*** Block opens ***
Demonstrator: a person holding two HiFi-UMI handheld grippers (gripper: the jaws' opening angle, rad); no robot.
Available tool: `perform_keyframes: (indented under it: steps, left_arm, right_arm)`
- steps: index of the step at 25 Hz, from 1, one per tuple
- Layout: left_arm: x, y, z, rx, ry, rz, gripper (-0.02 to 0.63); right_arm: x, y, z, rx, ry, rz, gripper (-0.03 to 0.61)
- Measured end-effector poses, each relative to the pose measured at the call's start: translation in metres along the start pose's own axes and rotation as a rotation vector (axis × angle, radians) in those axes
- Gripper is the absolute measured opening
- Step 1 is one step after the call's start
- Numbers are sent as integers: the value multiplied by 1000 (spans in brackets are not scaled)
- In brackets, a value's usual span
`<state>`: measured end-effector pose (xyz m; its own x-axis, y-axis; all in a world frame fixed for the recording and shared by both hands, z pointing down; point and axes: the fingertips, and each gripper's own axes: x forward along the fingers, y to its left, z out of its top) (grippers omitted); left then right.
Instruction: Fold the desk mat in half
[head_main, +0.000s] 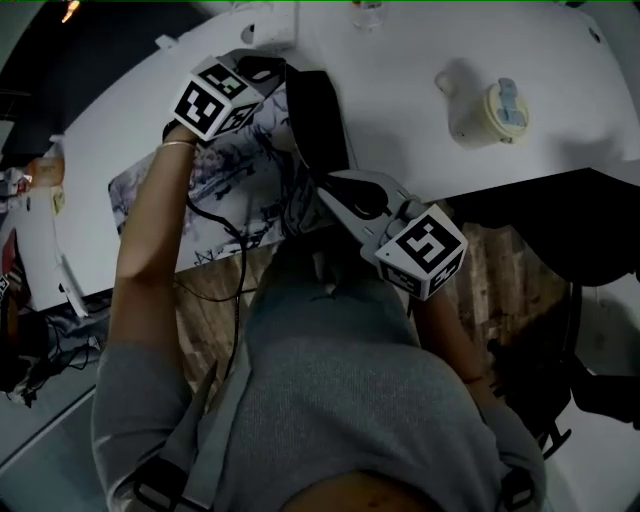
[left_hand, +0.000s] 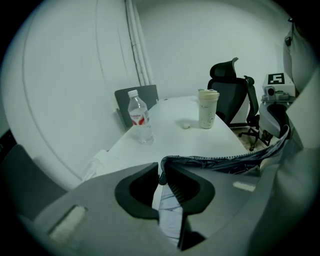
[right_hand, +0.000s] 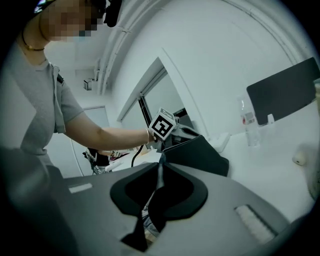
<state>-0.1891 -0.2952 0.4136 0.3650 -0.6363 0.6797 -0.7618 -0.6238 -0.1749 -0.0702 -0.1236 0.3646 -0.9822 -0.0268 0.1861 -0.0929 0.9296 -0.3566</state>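
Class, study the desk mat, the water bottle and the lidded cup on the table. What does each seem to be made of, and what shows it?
The desk mat: flexible sheet, likely fabric-topped rubber; printed face, dull black back, curls where lifted.
The water bottle: clear glossy plastic; see-through, with a white cap.
The lidded cup: opaque cream, matte; plastic or coated metal, unclear.

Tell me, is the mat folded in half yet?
Not yet. Done: the left gripper and right gripper are each shut on the desk mat. In hand: one side is lifted, showing its black underside. Left: lay it over and flatten it on the table.
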Motion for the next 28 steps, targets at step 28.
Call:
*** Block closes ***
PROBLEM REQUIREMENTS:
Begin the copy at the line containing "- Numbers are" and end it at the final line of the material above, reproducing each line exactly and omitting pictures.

REPLY:
- Numbers are sent as integers: the value multiplied by 1000 (spans in brackets are not scaled)
- In brackets, a value's usual span
`<state>`: measured end-effector pose (xyz m; its own x-axis, y-axis; all in a world frame fixed for the recording and shared by both hands, z pointing down; point and axes: the fingertips, and each gripper's own axes: x forward along the fingers, y to its left, z out of its top) (grippers omitted); left then right.
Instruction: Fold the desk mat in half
[head_main, +0.000s] 
[left_hand, +0.000s] 
[right_hand, +0.000s] 
<state>-0.1891 -0.2952 0.4136 0.3650 -0.6363 0.6797 -0.7618 -0.6238 -0.1749 -0.0702 -0.1236 0.3646 -0.9822 -0.0268 0.1861 -0.0929 0.9296 -0.3566</state>
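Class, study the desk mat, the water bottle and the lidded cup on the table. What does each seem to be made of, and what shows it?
The desk mat: flexible sheet, likely fabric-topped rubber; printed face, dull black back, curls where lifted.
The water bottle: clear glossy plastic; see-through, with a white cap.
The lidded cup: opaque cream, matte; plastic or coated metal, unclear.

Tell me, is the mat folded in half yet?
Not yet. Done: the left gripper and right gripper are each shut on the desk mat. In hand: one side is lifted, showing its black underside. Left: lay it over and flatten it on the table.
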Motion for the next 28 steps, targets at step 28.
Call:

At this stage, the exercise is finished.